------ Exercise data
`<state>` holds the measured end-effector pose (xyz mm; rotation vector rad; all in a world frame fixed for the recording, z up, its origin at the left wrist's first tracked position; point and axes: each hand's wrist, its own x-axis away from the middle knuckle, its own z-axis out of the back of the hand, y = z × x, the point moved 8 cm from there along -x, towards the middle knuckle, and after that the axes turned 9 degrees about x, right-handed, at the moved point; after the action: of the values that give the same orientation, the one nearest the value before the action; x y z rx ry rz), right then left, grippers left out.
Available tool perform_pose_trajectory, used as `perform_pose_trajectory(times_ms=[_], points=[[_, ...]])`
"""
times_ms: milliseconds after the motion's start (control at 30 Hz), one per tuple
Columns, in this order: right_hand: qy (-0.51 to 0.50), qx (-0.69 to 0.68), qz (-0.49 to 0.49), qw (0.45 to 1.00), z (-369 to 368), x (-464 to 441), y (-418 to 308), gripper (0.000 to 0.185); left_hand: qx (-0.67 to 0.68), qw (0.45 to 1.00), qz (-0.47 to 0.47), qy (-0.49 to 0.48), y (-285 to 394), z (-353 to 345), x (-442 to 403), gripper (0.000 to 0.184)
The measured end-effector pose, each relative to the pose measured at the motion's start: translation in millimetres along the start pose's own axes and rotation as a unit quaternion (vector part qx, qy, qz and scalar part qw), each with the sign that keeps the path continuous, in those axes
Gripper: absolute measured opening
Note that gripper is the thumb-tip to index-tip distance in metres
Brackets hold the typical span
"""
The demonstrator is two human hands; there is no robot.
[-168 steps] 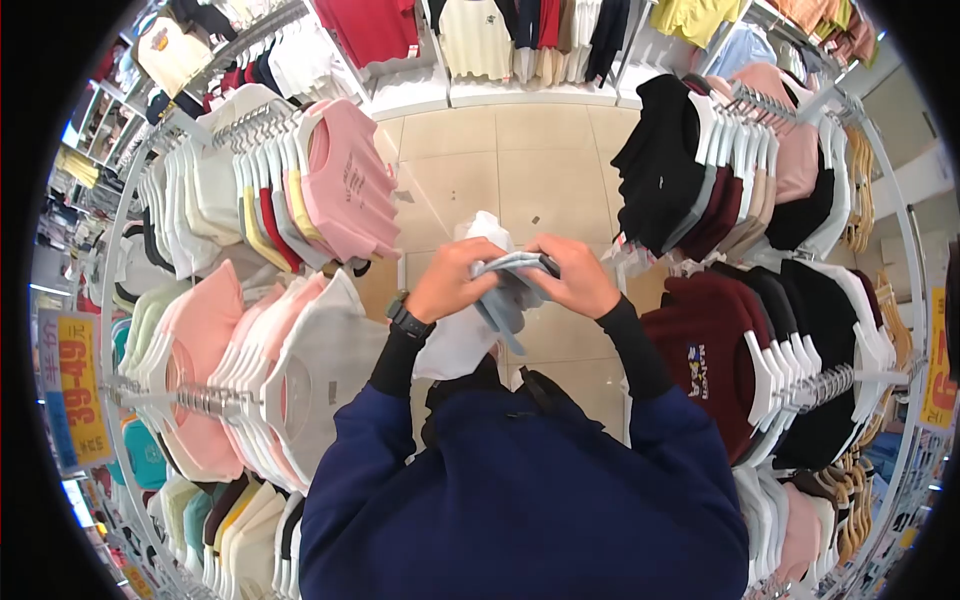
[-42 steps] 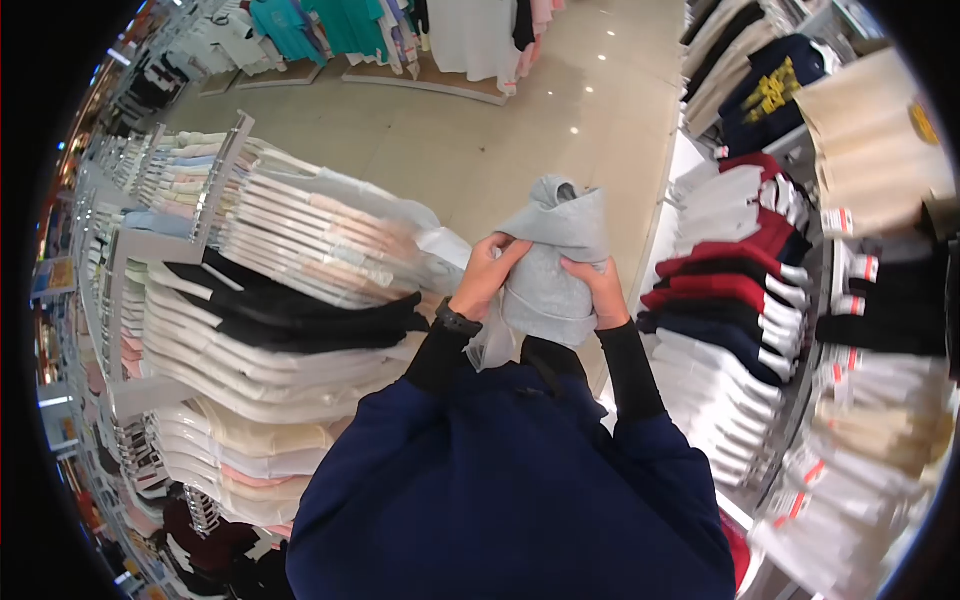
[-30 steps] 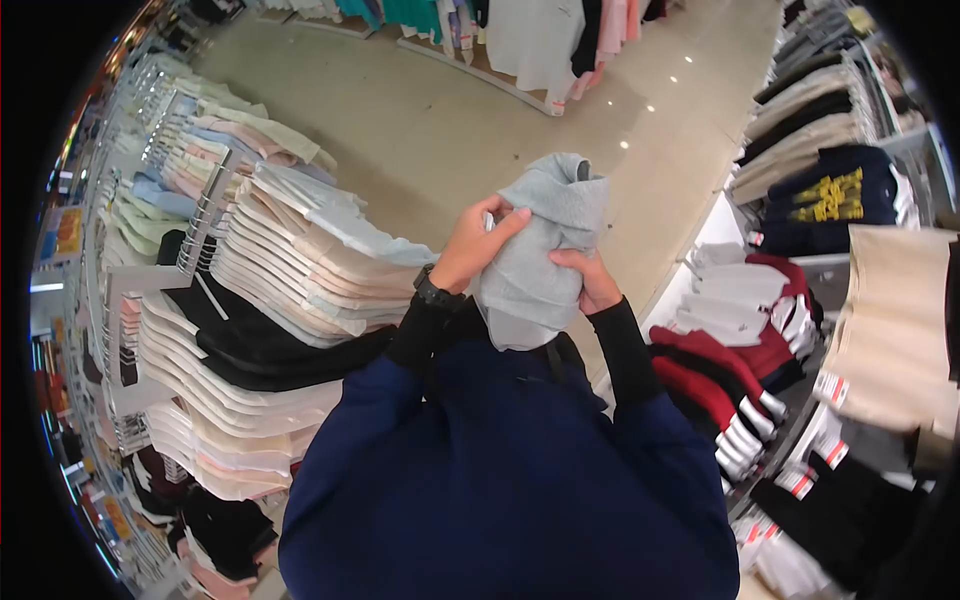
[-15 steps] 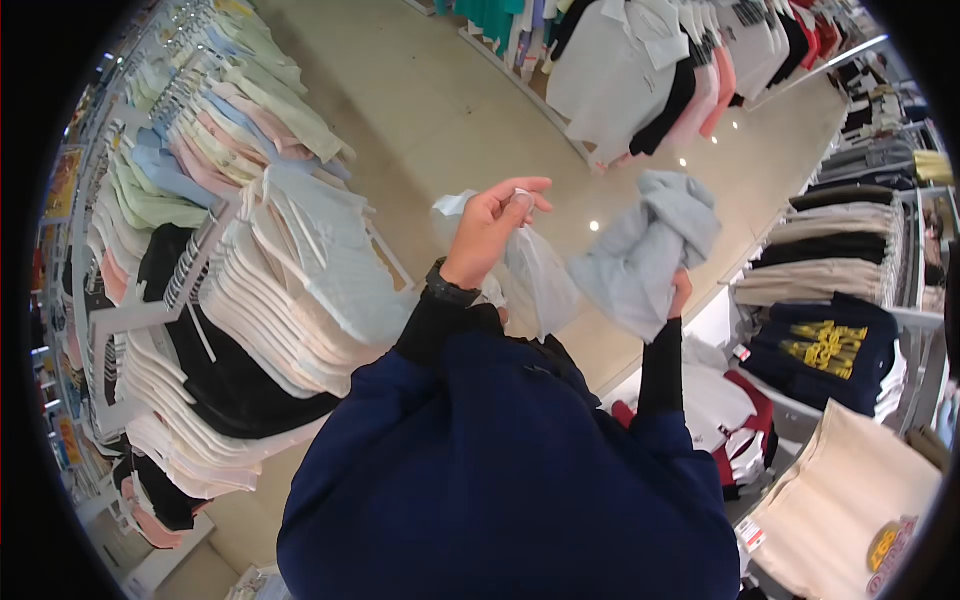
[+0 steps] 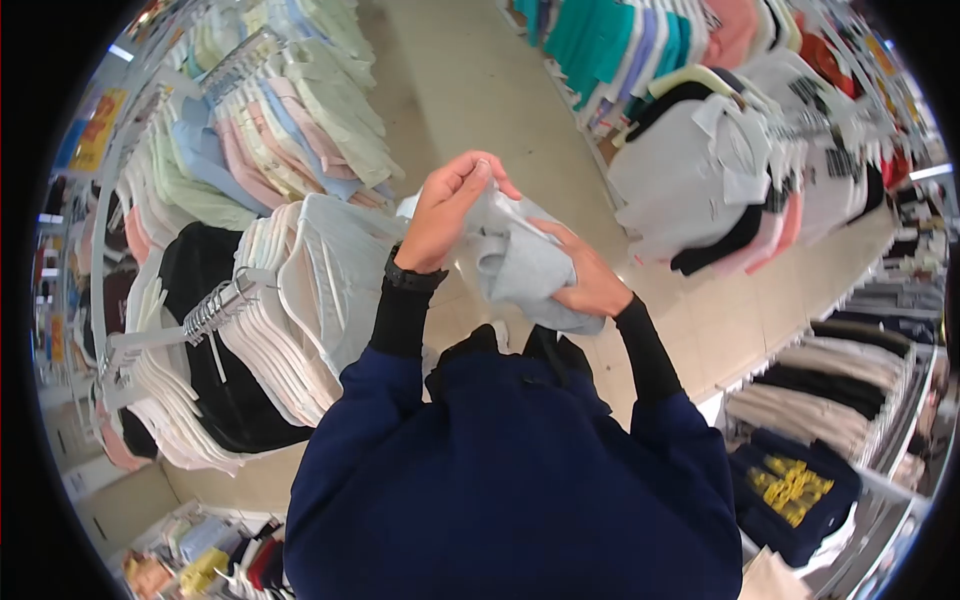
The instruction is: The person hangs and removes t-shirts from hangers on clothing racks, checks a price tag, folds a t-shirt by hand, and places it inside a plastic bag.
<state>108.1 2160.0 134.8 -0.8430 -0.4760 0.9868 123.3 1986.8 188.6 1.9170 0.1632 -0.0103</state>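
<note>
My left hand (image 5: 440,210), with a black watch (image 5: 414,278) on its wrist, pinches the edge of a thin, translucent white plastic bag (image 5: 487,213). Bunched light grey cloth, seemingly a garment (image 5: 535,270), is in my right hand (image 5: 592,278), thumb and fingers on either side of it. The cloth lies right against the bag's mouth, close to my left fingers. How much of it is inside the bag I cannot tell. Both hands are in front of my chest, above the floor.
On the left, a metal rack (image 5: 150,340) carries many pale garments and a black one (image 5: 205,320) on hangers. Grey shirts (image 5: 690,170) and green tops (image 5: 590,50) hang at the upper right. A dark blue top with yellow print (image 5: 795,490) is at the lower right.
My right hand has brought the grey garment leftward, from out at the right to the bag. My left hand still holds the bag, slightly further left. The view has shifted over the racks.
</note>
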Motion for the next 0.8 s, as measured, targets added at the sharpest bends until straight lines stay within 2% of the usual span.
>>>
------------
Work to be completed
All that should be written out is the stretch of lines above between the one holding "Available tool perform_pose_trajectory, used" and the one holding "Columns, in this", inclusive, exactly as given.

Written reply
Available tool perform_pose_trajectory, used as `perform_pose_trajectory(times_ms=[_], points=[[_, ...]])`
"""
times_ms: milliseconds after the motion's start (control at 30 Hz), one per tuple
Columns, in this order: right_hand: qy (-0.51 to 0.50), qx (-0.69 to 0.68), qz (-0.49 to 0.49), qw (0.45 to 1.00), z (-369 to 368), x (-464 to 441), y (-418 to 308), gripper (0.000 to 0.185); left_hand: qx (-0.67 to 0.68), qw (0.45 to 1.00), qz (-0.47 to 0.47), qy (-0.49 to 0.48), y (-285 to 394), z (-353 to 345), x (-442 to 403), gripper (0.000 to 0.184)

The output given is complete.